Which lines below contain "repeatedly"? Pull them out.

**Dataset records**
----
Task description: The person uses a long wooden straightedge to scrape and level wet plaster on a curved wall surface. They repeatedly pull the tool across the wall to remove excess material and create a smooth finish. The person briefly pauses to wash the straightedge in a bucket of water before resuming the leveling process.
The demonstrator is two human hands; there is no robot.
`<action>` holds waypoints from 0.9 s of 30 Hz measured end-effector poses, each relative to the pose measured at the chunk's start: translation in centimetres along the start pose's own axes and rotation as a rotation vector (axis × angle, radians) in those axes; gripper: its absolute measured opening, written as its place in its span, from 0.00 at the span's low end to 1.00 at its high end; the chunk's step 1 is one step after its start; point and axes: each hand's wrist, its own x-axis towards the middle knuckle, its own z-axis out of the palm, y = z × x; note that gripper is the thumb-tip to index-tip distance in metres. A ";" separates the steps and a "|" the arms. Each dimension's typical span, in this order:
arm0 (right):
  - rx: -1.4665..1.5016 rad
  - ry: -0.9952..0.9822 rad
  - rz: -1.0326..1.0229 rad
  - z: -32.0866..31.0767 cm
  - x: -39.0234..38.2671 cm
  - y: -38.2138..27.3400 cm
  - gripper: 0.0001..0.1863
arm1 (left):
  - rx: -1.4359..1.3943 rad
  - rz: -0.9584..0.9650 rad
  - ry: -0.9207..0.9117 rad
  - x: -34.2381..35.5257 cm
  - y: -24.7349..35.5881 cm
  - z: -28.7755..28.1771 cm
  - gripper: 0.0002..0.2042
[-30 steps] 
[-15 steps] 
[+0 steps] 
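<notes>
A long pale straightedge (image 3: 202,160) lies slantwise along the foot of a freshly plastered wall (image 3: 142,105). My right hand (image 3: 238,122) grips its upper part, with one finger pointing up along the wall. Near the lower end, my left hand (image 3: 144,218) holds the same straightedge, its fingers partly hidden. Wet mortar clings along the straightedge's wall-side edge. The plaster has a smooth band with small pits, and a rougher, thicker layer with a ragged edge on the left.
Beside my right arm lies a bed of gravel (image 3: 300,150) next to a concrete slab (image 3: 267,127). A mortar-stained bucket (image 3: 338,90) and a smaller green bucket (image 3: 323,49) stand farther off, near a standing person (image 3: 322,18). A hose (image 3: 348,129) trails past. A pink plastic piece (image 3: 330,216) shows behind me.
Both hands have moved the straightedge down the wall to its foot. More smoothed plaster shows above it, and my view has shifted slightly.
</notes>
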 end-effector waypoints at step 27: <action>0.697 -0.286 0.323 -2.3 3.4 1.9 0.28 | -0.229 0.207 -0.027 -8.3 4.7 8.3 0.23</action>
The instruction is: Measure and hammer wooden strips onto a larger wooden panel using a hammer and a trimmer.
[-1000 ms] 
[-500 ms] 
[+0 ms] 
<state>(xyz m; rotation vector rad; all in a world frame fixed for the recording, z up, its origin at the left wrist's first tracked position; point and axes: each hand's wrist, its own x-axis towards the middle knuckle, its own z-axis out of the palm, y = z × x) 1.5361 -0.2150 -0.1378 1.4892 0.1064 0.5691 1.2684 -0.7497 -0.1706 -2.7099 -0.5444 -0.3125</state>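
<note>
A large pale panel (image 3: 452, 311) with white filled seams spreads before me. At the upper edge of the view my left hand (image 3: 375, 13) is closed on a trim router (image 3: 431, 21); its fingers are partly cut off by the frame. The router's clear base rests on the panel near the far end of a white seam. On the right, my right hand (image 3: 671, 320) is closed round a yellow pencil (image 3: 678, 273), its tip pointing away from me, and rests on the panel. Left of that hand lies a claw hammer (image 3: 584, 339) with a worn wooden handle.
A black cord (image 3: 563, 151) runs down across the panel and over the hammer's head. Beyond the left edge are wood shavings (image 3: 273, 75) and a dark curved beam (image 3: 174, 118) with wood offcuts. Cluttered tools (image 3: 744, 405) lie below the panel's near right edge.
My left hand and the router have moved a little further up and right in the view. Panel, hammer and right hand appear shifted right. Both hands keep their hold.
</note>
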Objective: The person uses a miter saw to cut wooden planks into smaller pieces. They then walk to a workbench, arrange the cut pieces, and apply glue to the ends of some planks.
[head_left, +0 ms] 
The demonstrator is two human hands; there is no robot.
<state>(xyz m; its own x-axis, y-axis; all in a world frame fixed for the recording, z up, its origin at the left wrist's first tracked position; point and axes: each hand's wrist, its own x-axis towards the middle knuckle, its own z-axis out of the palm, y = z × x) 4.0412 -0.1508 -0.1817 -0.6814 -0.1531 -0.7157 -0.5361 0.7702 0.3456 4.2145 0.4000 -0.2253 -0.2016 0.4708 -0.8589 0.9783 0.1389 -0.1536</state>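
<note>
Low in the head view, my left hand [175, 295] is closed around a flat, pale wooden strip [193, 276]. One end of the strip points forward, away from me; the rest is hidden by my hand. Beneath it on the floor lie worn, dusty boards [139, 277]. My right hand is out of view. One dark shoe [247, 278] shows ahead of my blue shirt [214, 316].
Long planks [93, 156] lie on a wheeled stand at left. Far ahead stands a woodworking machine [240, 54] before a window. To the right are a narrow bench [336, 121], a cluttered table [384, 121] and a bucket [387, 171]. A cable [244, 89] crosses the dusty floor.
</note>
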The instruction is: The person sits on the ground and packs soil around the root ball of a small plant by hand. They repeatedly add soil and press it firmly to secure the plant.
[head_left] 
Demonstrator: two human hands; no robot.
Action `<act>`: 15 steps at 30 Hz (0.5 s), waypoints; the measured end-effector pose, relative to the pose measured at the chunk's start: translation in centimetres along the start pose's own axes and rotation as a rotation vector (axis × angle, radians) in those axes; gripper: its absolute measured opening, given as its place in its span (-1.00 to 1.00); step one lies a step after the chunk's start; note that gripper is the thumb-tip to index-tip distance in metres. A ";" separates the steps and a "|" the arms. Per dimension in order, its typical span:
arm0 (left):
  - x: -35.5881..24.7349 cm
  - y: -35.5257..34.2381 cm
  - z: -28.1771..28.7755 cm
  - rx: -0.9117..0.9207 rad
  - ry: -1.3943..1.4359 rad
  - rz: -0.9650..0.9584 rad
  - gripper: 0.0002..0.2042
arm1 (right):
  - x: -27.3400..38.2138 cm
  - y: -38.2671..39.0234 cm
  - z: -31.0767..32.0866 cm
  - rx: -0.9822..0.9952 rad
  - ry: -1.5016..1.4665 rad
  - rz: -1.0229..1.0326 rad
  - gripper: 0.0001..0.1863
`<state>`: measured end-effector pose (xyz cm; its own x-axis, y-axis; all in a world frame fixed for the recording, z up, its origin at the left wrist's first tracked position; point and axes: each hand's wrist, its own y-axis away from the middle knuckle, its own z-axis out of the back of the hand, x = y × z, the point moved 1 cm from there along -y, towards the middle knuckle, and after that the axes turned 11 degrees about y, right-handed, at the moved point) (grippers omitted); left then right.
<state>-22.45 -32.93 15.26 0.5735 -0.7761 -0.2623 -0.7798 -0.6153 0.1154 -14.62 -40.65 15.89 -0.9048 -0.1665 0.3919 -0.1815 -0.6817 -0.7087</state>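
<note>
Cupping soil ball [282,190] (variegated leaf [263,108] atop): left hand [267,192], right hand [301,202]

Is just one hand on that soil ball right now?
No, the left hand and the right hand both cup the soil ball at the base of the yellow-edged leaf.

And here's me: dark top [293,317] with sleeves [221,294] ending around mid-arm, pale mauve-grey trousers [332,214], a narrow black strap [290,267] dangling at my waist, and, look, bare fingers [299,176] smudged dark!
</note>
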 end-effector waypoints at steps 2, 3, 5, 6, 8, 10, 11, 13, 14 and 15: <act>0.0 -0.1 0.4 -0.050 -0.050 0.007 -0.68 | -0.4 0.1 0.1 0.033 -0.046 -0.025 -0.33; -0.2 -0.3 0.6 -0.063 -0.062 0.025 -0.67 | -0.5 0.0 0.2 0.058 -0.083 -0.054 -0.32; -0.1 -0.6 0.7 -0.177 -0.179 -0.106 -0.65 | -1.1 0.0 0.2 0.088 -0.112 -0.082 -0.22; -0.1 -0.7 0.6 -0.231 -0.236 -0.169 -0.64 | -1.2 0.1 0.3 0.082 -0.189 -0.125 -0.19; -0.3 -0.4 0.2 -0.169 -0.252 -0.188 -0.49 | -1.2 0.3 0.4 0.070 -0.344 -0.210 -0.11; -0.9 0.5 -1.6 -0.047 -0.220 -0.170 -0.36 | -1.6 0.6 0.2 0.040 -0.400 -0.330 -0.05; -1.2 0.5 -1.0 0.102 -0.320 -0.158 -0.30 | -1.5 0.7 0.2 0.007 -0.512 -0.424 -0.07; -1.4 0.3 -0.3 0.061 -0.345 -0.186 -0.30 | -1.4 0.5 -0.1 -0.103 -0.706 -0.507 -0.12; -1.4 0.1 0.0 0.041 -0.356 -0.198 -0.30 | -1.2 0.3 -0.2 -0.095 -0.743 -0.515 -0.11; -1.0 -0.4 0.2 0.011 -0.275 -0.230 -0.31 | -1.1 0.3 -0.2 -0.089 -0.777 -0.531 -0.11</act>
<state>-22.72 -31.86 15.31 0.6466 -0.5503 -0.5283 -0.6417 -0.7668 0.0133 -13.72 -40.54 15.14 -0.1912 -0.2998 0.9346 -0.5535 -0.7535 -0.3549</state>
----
**Task solution**
Task description: The person uses a long wooden straightedge to scrape and level wet plaster on a curved wall surface. They repeatedly pull the tool across the wall to remove excess material and create a smooth finish. The person briefly pauses to wash the straightedge in a bucket of water before resuming the leveling process.
The instruction is: The person sits on the ground and packs soil around the root ball of a small plant by hand. They repeatedly add soil and press it firmly to secure the plant.

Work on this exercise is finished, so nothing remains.